**ASSIGNED TASK**
Where the material below has a line containing "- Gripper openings", start repeating exactly, and keep going through the line containing "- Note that", with no other lines.

++++++

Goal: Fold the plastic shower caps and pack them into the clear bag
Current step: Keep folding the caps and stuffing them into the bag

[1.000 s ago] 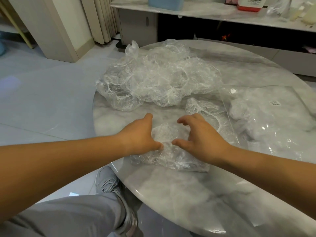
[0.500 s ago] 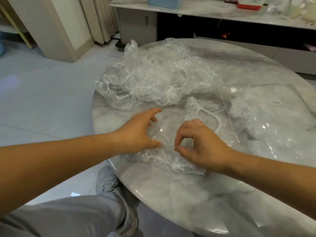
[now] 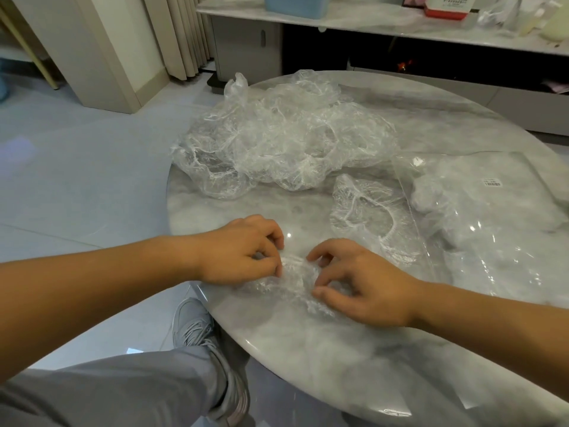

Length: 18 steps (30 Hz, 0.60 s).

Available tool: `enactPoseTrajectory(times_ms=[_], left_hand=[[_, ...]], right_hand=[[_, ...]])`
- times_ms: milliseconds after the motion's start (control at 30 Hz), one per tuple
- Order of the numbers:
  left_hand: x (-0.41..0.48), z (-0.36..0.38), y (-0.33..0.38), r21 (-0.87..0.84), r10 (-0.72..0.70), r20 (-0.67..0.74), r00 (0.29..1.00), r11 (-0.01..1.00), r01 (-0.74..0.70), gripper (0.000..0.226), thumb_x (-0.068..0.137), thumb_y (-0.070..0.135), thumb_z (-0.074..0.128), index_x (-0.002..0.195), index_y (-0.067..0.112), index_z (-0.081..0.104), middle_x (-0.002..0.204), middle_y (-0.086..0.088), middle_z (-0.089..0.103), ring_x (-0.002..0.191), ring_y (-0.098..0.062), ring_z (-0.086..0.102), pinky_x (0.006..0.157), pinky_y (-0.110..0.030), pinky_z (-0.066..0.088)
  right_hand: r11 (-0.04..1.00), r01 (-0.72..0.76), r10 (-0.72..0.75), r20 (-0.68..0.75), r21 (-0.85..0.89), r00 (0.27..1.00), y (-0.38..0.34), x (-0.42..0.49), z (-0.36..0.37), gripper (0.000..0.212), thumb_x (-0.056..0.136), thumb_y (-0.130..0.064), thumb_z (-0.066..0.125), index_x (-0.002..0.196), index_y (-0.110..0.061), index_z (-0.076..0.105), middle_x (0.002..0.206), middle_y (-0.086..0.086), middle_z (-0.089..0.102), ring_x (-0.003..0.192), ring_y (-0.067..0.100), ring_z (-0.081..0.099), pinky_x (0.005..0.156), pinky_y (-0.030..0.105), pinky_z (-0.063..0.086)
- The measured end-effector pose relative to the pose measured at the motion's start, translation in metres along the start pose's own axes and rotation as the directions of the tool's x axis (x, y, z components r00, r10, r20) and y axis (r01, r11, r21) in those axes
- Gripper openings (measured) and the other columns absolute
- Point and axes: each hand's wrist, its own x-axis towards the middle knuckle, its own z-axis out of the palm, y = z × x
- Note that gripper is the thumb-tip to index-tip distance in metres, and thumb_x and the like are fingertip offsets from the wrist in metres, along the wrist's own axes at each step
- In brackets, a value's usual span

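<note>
A crumpled clear shower cap (image 3: 297,280) lies bunched on the marble table between my hands. My left hand (image 3: 243,251) pinches its left end with curled fingers. My right hand (image 3: 360,285) pinches its right end, fingers curled over the plastic. Behind them a big heap of loose shower caps (image 3: 283,140) covers the far left of the table. One single cap (image 3: 366,211) lies flat just right of centre. The clear bag (image 3: 492,217) lies flat at the right, with several folded caps inside.
The round marble table (image 3: 369,359) has its near edge just by my knee and grey shoe (image 3: 197,328). A long marble shelf (image 3: 385,29) with a blue tub and boxes stands behind. Floor and curtains lie to the left.
Both hands have drawn toward me and closed their fingers, gathering the cap from a wider spread into a narrow bunch between them.
</note>
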Motion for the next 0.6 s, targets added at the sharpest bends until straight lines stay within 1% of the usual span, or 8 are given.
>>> enactPoseTrajectory(times_ms=[100, 167, 233, 300, 367, 433, 533, 600], left_hand=[[0.006, 0.005, 0.005, 0.051, -0.045, -0.084, 0.995, 0.997, 0.050, 0.036, 0.088, 0.065, 0.054, 0.087, 0.034, 0.073, 0.103, 0.018, 0.054, 0.102, -0.002, 0.047, 0.095, -0.027, 0.042], [0.008, 0.011, 0.007, 0.092, -0.072, -0.138, 0.988, 0.992, 0.086, 0.028, 0.086, 0.059, 0.066, 0.080, 0.032, 0.070, 0.095, 0.014, 0.057, 0.095, -0.005, 0.050, 0.088, -0.031, 0.047], [0.010, 0.016, 0.009, 0.080, -0.111, -0.187, 0.976, 0.989, 0.128, 0.031, 0.080, 0.058, 0.074, 0.075, 0.029, 0.063, 0.087, 0.013, 0.056, 0.089, -0.008, 0.052, 0.080, -0.032, 0.049], [0.012, 0.018, 0.012, 0.014, -0.184, -0.238, 0.954, 0.981, 0.193, 0.040, 0.072, 0.057, 0.080, 0.080, 0.030, 0.052, 0.085, 0.011, 0.053, 0.083, -0.011, 0.051, 0.070, -0.031, 0.046], [0.011, 0.015, 0.015, -0.021, -0.293, -0.247, 0.924, 0.955, 0.297, 0.056, 0.068, 0.061, 0.081, 0.094, 0.029, 0.043, 0.092, 0.011, 0.050, 0.081, -0.012, 0.051, 0.067, -0.031, 0.043], [0.009, 0.009, 0.019, 0.064, -0.408, -0.190, 0.893, 0.903, 0.426, 0.066, 0.069, 0.069, 0.076, 0.107, 0.027, 0.040, 0.097, 0.009, 0.047, 0.082, -0.015, 0.051, 0.067, -0.033, 0.042], [0.006, -0.001, 0.021, 0.241, -0.523, -0.126, 0.843, 0.808, 0.538, 0.061, 0.074, 0.079, 0.063, 0.094, 0.024, 0.043, 0.085, 0.009, 0.048, 0.081, -0.017, 0.051, 0.067, -0.033, 0.040], [0.006, -0.005, 0.017, 0.207, -0.553, -0.055, 0.831, 0.808, 0.551, 0.052, 0.079, 0.072, 0.064, 0.079, 0.022, 0.048, 0.078, 0.007, 0.053, 0.074, -0.016, 0.053, 0.062, -0.030, 0.040]], right_hand=[[0.968, -0.182, 0.195, -0.058, 0.174, 0.979, -0.005, 0.007, 0.002, 0.022, 0.090, -0.053, 0.066, 0.080, -0.033, 0.071, 0.120, -0.021, 0.055, 0.112, -0.005, 0.051, 0.088, 0.015, 0.039], [0.986, -0.126, 0.141, -0.150, 0.105, 0.978, -0.006, 0.010, 0.003, 0.022, 0.088, -0.054, 0.068, 0.085, -0.032, 0.070, 0.116, -0.019, 0.058, 0.112, -0.002, 0.051, 0.094, 0.019, 0.039], [0.999, 0.019, -0.025, -0.192, -0.029, 0.981, -0.007, 0.009, 0.005, 0.026, 0.088, -0.053, 0.066, 0.095, -0.029, 0.071, 0.114, -0.014, 0.064, 0.111, 0.007, 0.055, 0.097, 0.029, 0.044], [0.986, 0.125, -0.139, -0.129, -0.112, 0.982, -0.008, 0.006, 0.005, 0.029, 0.091, -0.049, 0.065, 0.104, -0.024, 0.073, 0.116, -0.011, 0.067, 0.111, 0.012, 0.057, 0.095, 0.037, 0.046], [0.956, 0.212, -0.216, 0.006, -0.202, 0.976, -0.007, 0.002, 0.005, 0.033, 0.095, -0.048, 0.061, 0.113, -0.022, 0.072, 0.122, -0.008, 0.067, 0.115, 0.015, 0.057, 0.094, 0.039, 0.046], [0.924, 0.267, -0.238, 0.134, -0.272, 0.962, -0.006, -0.002, 0.006, 0.036, 0.099, -0.046, 0.056, 0.122, -0.021, 0.068, 0.130, -0.006, 0.064, 0.118, 0.016, 0.055, 0.095, 0.038, 0.045], [0.902, 0.277, -0.218, 0.205, -0.330, 0.954, -0.007, -0.003, 0.004, 0.040, 0.101, -0.046, 0.049, 0.129, -0.021, 0.063, 0.137, -0.005, 0.060, 0.120, 0.017, 0.054, 0.096, 0.036, 0.045], [0.888, 0.284, -0.212, 0.226, -0.361, 0.951, -0.010, -0.004, 0.003, 0.042, 0.102, -0.046, 0.046, 0.130, -0.020, 0.062, 0.141, -0.003, 0.057, 0.120, 0.019, 0.054, 0.096, 0.037, 0.045]])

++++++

**PROBLEM SOLUTION**
- Gripper openings (measured) and the other columns absolute
- Point and axes: each hand's wrist, its own x-axis towards the middle knuckle, its own z-axis out of the palm, y = z × x
- Note that gripper is the thumb-tip to index-tip distance in metres, and thumb_x and the like are fingertip offsets from the wrist in metres, along the wrist's own axes at each step

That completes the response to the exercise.